## [WHAT THIS TASK INVOLVES]
Wherever the word "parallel" shows up in the data, report the line it sits in.

■ ■ ■ ■

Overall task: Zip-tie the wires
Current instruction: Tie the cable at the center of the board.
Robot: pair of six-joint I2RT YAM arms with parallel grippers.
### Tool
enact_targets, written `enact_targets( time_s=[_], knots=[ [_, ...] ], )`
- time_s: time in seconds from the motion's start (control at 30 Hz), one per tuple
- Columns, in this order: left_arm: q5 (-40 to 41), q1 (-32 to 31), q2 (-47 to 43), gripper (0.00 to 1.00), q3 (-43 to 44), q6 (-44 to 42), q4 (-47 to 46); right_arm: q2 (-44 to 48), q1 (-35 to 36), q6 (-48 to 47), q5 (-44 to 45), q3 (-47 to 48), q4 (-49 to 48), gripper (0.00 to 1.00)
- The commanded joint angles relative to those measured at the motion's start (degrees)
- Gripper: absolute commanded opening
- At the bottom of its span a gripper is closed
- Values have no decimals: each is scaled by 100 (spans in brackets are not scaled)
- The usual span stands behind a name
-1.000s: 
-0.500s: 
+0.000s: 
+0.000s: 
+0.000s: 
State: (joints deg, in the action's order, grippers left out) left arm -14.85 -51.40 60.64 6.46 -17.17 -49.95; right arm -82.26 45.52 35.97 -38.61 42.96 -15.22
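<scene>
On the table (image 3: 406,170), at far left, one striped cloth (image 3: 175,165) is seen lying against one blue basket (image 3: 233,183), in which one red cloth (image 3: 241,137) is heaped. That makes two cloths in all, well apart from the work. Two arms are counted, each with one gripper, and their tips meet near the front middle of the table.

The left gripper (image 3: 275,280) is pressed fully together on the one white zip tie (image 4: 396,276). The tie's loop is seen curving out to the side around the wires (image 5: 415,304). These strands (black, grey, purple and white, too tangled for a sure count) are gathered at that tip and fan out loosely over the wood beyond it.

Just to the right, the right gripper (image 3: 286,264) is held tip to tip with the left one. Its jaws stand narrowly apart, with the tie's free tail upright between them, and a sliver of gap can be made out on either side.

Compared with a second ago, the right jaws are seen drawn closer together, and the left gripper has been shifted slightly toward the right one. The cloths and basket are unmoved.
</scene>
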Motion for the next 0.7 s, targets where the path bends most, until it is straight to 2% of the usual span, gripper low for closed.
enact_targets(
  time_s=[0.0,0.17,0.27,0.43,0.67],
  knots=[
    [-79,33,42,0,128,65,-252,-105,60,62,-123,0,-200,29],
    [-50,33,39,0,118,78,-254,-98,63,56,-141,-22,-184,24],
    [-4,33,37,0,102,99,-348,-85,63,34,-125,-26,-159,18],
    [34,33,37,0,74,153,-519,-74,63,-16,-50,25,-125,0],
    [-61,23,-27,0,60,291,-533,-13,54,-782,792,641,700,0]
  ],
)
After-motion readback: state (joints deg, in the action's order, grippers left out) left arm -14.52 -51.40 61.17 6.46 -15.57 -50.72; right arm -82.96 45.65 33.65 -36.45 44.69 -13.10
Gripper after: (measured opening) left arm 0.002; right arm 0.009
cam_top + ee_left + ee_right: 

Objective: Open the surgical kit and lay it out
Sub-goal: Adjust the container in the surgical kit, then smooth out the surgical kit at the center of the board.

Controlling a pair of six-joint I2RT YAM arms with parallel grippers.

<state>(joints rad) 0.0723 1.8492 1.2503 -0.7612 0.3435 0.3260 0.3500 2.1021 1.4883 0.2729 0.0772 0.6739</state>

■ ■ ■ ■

## [YOUR SOLUTION]
Robot: pair of six-joint I2RT YAM arms with parallel grippers.
Controlling a pair of six-joint I2RT YAM arms with parallel grippers.

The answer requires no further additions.